Trump has planted in many the fear of the over-strong executive. But much more of American history is filled with dire instances of leaders who failed not because they were too strong, but because they were too weak. A vacuum was created and the wrong forces, and people, moved to fill it. It was a sequence of weak presidents who allowed the widening divisions which caused the Civil War and then failed to heal the nation in its aftermath. It was weak presidents too who succumbed to the power of oligarchs, and so gave us the Great Depression. Oscar Wilde was right when he said there is a tyranny of the weak. This is the fate America faces now, no matter what happens in the months and years ahead.

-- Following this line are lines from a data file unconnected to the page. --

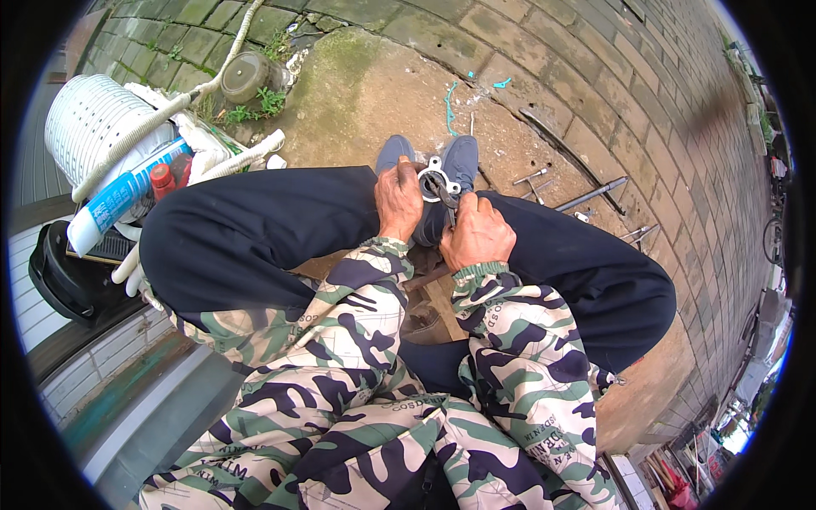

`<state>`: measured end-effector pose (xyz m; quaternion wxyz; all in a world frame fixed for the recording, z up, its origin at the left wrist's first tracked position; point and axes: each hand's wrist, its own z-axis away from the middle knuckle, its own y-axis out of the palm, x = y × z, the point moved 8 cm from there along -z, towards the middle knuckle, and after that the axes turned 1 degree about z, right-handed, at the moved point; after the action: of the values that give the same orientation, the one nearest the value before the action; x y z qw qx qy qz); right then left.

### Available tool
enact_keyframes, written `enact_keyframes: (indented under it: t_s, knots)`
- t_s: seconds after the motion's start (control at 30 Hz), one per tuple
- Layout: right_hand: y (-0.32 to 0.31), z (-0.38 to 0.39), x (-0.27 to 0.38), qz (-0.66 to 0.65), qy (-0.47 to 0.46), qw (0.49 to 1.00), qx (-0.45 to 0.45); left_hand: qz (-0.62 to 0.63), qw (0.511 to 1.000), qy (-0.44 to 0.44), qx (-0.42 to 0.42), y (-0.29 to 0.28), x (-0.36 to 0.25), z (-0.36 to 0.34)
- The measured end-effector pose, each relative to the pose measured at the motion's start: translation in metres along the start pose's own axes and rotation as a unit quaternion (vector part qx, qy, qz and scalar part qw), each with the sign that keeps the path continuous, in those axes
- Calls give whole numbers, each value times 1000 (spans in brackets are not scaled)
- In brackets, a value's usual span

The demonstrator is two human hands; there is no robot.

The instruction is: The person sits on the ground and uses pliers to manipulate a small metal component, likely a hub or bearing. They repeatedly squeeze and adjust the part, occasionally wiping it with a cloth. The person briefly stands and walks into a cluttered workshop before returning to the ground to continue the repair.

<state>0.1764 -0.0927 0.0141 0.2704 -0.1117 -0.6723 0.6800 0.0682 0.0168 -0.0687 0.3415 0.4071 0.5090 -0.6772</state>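
Between my knees, above my grey shoes [461, 157], my left hand [398, 202] grips a pale metal ring-shaped part [435, 162] with small lugs on its rim. My right hand [480, 234] is closed around a pair of pliers [445, 197]. The jaws of the pliers sit at the ring's opening; whether they bite on its edge or on something inside is too small to tell. Fingers cover much of the pliers' handles.
At the left stand a white perforated basket [93, 127], a blue-and-white tube [127, 195], a red-topped bottle [162, 180] and a pale ribbed hose [136, 136]. A T-shaped wrench [532, 177] and a long metal bar [592, 194] lie at the right. Teal scraps [450, 109] lie ahead.
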Motion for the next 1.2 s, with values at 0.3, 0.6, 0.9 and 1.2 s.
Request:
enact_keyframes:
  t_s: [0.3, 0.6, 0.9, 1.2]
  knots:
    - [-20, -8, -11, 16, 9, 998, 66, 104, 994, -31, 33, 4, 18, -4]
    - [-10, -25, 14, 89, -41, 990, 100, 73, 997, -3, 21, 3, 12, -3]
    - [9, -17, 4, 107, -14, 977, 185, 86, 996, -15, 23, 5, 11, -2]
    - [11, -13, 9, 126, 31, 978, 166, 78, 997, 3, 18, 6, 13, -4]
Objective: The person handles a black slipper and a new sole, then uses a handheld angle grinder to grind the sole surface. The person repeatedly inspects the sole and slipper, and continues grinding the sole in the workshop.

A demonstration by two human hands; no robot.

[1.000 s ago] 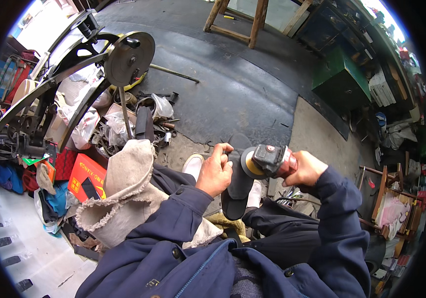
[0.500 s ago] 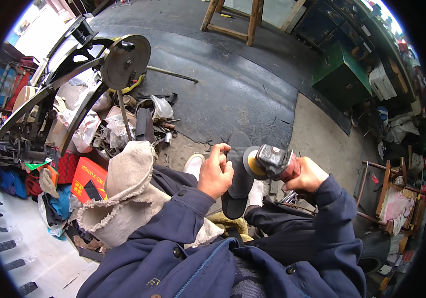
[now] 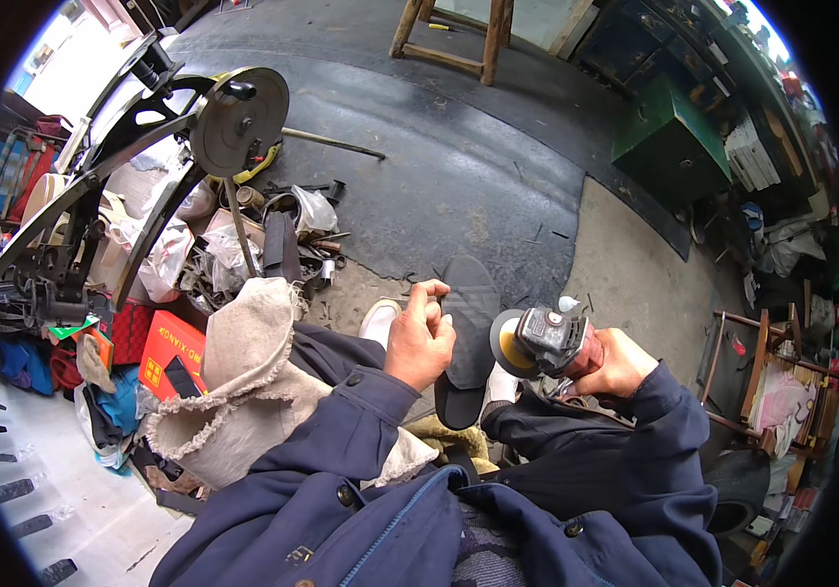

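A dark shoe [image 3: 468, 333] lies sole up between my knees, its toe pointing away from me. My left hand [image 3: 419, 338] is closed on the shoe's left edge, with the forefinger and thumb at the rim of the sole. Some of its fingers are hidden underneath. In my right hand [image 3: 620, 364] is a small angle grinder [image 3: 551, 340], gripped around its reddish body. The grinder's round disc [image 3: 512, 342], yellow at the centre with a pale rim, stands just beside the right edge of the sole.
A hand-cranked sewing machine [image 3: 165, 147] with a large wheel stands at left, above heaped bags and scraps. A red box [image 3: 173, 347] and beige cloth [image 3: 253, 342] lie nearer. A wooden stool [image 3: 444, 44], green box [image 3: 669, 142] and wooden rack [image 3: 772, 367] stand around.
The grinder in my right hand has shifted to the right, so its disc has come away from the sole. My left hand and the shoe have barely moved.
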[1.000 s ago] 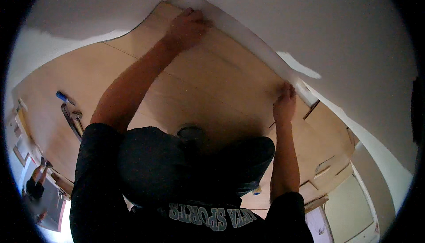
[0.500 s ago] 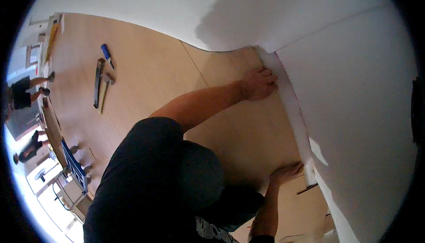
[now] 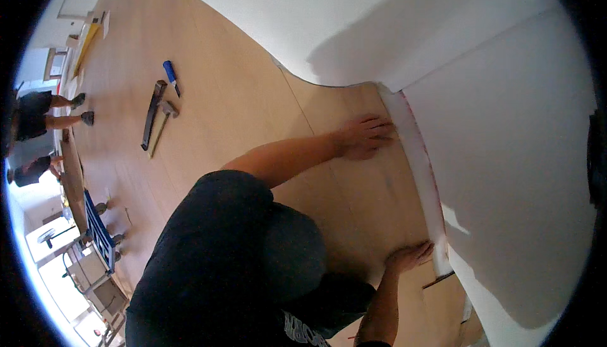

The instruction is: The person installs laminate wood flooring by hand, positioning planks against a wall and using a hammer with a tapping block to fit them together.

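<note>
Two hands: your left bare hand (image 3: 365, 136) and right bare hand (image 3: 410, 256) lie flat, fingers extended, gripping nothing, on one light-brown wood floor plank (image 3: 386, 189) near the white wall (image 3: 499, 138). Leftward: one wooden-handled hammer (image 3: 167, 109), one blue-handled blade (image 3: 169, 69), one long black bar (image 3: 153, 115).

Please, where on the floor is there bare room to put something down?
Bare floor shows between the hammer and the left forearm, and between the left hand and the right hand, beside the pale strip. It is crowded where the hammer, bar and blue-handled tool lie close together.
</note>
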`<state>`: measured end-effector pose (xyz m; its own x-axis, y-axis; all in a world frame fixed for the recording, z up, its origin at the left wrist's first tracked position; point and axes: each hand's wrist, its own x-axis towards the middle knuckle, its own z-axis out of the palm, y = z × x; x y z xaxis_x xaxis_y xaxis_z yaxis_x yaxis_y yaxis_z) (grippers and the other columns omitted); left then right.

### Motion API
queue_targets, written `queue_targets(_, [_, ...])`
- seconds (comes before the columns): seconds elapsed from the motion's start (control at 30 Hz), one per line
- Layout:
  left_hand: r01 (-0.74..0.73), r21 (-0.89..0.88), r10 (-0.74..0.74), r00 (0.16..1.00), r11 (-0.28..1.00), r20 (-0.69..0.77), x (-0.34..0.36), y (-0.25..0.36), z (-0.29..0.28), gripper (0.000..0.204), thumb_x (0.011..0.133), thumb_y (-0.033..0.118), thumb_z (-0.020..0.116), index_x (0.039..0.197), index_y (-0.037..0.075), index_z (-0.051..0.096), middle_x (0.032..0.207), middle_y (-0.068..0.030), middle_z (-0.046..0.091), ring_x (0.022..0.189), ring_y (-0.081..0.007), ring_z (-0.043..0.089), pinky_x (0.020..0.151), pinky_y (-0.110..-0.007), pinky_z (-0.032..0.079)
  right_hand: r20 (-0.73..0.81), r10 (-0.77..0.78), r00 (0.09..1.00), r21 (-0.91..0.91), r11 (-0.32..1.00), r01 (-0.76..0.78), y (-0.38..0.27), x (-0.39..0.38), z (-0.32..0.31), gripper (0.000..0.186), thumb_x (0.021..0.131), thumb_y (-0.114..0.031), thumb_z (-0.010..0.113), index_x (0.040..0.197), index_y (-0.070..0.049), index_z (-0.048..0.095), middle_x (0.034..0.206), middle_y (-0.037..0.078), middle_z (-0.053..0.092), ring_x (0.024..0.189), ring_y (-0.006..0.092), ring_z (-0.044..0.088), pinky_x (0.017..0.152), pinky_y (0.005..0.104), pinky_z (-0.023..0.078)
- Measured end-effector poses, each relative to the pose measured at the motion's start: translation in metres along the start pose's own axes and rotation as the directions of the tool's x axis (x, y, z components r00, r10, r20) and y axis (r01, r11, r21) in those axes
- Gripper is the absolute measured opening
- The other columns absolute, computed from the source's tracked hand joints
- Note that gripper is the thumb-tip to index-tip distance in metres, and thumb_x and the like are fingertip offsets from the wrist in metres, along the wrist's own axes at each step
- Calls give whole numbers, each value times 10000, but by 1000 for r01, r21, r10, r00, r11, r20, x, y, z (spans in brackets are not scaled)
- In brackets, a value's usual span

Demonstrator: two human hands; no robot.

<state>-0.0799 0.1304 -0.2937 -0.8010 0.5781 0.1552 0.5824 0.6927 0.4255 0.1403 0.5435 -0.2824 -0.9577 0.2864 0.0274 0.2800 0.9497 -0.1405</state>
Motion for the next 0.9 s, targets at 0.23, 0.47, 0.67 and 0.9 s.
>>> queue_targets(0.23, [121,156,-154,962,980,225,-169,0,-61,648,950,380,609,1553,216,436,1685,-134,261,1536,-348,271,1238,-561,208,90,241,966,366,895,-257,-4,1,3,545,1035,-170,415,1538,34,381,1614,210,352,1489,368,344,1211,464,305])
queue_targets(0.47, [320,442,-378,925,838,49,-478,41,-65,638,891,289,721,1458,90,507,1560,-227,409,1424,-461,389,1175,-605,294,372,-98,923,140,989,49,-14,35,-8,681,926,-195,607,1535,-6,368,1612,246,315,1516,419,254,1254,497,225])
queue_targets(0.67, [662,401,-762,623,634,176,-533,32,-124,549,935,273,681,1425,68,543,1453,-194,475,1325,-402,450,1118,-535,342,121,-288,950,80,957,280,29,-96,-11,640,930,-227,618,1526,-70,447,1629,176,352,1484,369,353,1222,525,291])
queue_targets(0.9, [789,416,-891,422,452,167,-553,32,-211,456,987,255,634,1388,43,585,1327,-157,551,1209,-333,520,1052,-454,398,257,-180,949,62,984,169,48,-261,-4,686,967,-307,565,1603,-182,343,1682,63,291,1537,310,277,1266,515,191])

It is one reason some find the prospect of President Pence more alarming than President Trump. Pence’s pet expressions include this one: “I’m a Christian, a conservative, and a Republican—in that order.” The unacknowledged joke is that the hierarchy is meaningless, because the three identities are all the same. This is the ideology of the American right, which Trump’s victory briefly promised to undo. That was the implicit promise of his candidacy, though it now belongs to the distant past.

Meanwhile, another half-forgotten memory is springing back to life. This was the agenda laid out a year ago by the consensus Republican leader of the moment, not Trump, or Bannon, or any of the advisers now competing for his attention, but Pence’s friend Paul Ryan. In the spring of 2016, Ryan released a series of policy statements titled “A Better Way,” which gave detailed prescriptions on poverty (get the underclass off welfare), Scrooge-like healthcare (it drives up fees for the poor, the elderly and the sick). Ryan’s plan is now awaiting Senate approval. The Congressional Budget Office estimates that it will deny healthcare cover to some 23m people who do get assistance today. The plan will also shift the tax burden away from the rich and on to the middle class and poor, and remove regulations to protect the environment. This is the true Republican agenda—spelled out more clearly than anything generated by Trump’s chaotic White House.

It all awaits a president with good contacts on Capitol Hill and stable working habits: a president who doesn’t mind at all not being centre stage. It awaits a servant-leader, though he must move cautiously. “Those in Washington like Mike Pence, [Chief of Staff] Reince Priebus and Ryan who think they can manipulate Trump might be in for a surprise,” Maureen Dowd, the matchless New York Times columnist, warned in January. “IT WON’T HAPPEN!” She was right. But if Trump should manoeuvre himself out of office, those patient Midwesterners, and their allies, may yet have their day. The ideologues will rule as the servant reigns, and we may all be the worse off for it.